The requisition forms will have the appropriate finance code entered and they will be passed to the Supplies organisation. The original is retained on file. A log is held of all requisitions.

The Supplies organisation will allocate an order number and confirm that the order has been placed by sending copies of a Purchase Order back to the Department who will ensure that the requisitioned items and the purchase order items are identical. The Supplies Department authorises the Purchase Order.

The Department invariably receives goods direct from the supplier and not via NHS Supplies. Normally the Clerical Assistant signs the delivery note for packages (not contents) received. He/She will check that the contents are satisfactory with the technician who has requested the Goods. If it is a stock item the Clerical Assistant will enter the details onto the database.

(In an emergency, a Purchase Order number may be obtained from supplies by telephone to enable stores or a service to be ordered immediately. The requisition process follows the same procedure as before.)
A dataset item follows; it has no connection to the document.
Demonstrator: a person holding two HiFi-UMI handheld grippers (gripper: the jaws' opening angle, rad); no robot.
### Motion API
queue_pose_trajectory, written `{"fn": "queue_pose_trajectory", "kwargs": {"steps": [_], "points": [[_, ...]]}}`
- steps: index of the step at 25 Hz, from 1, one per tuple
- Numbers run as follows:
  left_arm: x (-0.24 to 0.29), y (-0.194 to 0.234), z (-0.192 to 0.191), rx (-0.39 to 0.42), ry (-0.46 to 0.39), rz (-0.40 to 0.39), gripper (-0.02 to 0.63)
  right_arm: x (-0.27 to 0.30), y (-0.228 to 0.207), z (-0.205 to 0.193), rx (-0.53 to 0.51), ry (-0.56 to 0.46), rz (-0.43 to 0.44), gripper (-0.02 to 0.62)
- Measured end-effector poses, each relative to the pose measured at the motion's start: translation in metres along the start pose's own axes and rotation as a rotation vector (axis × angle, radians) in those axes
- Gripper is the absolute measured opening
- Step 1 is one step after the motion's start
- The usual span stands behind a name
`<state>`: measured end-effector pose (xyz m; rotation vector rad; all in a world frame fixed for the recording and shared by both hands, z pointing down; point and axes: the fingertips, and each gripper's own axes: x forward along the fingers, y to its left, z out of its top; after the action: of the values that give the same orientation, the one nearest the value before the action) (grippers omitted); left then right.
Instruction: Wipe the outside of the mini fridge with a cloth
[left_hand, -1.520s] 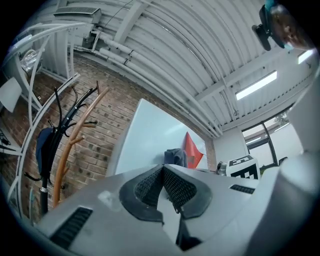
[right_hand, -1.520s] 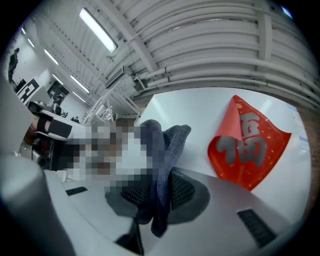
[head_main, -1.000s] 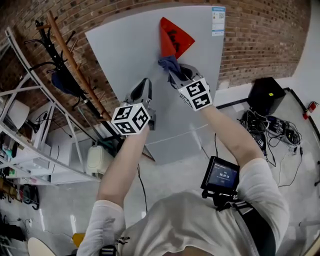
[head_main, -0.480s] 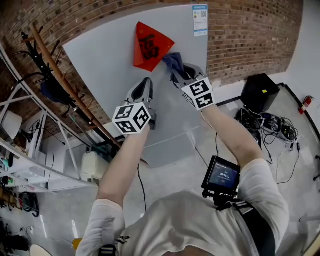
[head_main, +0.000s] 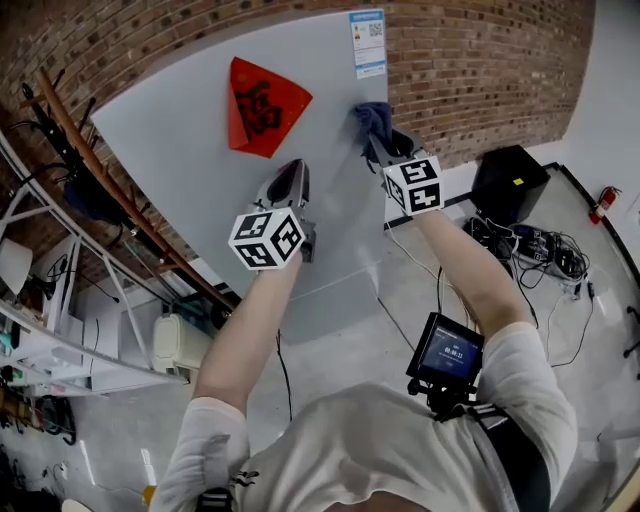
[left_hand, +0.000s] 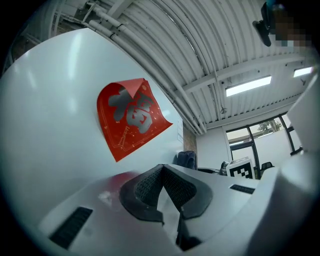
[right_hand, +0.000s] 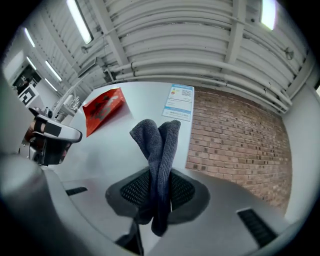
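Right gripper (head_main: 380, 142) clamped on the grey cloth (head_main: 372, 116), cloth tip against the mini fridge (head_main: 170, 140) door, upper centre-right of the head view.
The cloth is folded double and sticks out past the jaw tips. It sits just below the label sticker (head_main: 367, 43), near the door's right edge, and right of the red paper decoration (head_main: 260, 105). Left gripper (head_main: 292, 190) is lower, centre-left, close to the door, with jaws closed together and nothing between them.
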<state>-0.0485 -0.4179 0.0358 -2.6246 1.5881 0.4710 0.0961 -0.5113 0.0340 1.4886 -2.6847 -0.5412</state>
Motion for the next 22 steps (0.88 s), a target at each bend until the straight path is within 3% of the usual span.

Some goods are ordered by the Department through NHS Supplies but are not all required immediately. Generally speaking these requisitions are referred to as "Call offs". All items are checked as they are unpacked.

 

Each Purchase Order should contain the following information:-

  • Supplier's name.
  • Date.
  • Purchase Order number.
  • Originator.
  • Supplier's address.
  • Any special delivery instructions (e.g. expected delivery date.).
  • Manufacturers reference for the part (if it exists).
  • Supplier's reference (where applicable).
  • Description.
  • Quantity.
  • Price (obtained from catalogue or supplier).
  • Any special specifications and standards.
  • Any discount.

While it is appreciated that this information is not always readily available, every effort should be made by the Department to ensure that the department receives the correct Goods/services on time, the first time and every time.

 

Planning Capital Equipment Replacement

Equipment replacement planning should include long term strategic decisions involving capital outlay, this must include Prioritisation for spend (Services, Depts, etc), A rolling capital replacement program, High value equipment (requiring replacement in which year), Low value equipment (showing an amount set aside for these types of equipment.)

 

GOODS AND EQUIPMENT FOR EXTERNAL REPAIR OR CALIBRATION

When equipment is sent to external organisations for repair or calibration, details will be entered onto the DATABASE. The repair label/worksheet will be passed to the Clerical Assistant who will hold it on the appropriate file. An external repair letter will be prepared by the Clerical Assistant to accompany the equipment, together with any other pertinent information.

When the goods return, the label/worksheet will be removed from the file and re-attached to the equipment. It will then remain in Goods Inwards until given a visual and safety check by an authorised technician. It will then be moved to Goods Outwards awaiting return to the customer.

 

CONTROL OF CUSTOMER SUPPLIED PRODUCTS

When a customer's products are handled by the EBME Department, every care will be taken as if they were the Department's own property. They will be verified, checked, correctly stored, segregated when appropriate and maintained. Where the received product is lost or damaged, the customer will be informed in writing immediately. It is the responsibility of the EBME Manager to ensure that customer-supplied product is handled correctly.